Prompt: What you output must match, exactly, the lines from the start of the records to the line containing "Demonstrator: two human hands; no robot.", both ends kept and pictures excluded.

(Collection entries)

------------------------------

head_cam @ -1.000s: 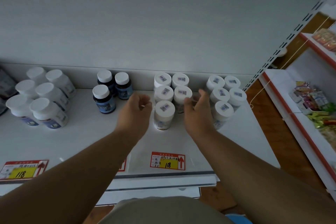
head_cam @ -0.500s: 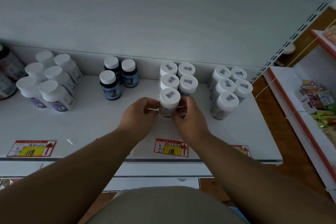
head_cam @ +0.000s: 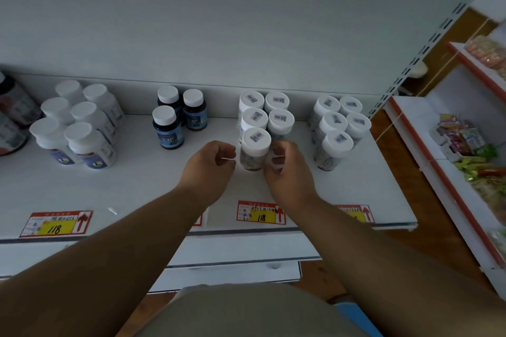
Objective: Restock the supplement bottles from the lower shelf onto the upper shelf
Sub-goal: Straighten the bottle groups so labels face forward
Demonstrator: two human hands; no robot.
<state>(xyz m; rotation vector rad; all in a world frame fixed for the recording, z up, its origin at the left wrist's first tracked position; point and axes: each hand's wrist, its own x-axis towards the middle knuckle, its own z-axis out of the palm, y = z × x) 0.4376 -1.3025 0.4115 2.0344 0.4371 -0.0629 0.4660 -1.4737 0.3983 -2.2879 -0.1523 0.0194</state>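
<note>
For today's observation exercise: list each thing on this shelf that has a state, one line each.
Front white bottle: upright, capped, between both hands.
Left hand: curled, beside bottle, grip unclear.
Right hand: curled, beside bottle, grip unclear.
Dark bottles: upright, capped.
Price tag: flat on shelf edge.

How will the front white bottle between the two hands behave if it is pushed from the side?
The front bottle looks tall for its base, so a push near its wide cap may tip it rather than slide it. Its round, rigid-looking body would probably roll if it fell. Neighbouring bottles stand close behind, so it might knock them.
</note>
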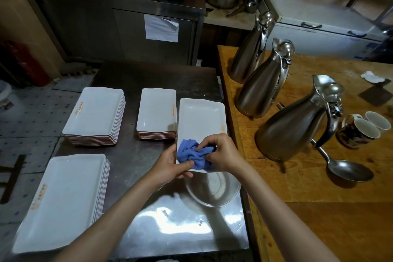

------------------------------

Answer to the exercise:
head_cam @ -1.000s: 
head_cam @ -0.500s: 
head_cam @ +0.000s: 
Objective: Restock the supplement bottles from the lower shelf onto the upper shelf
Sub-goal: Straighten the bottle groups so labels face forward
Demonstrator: two human hands; no robot.

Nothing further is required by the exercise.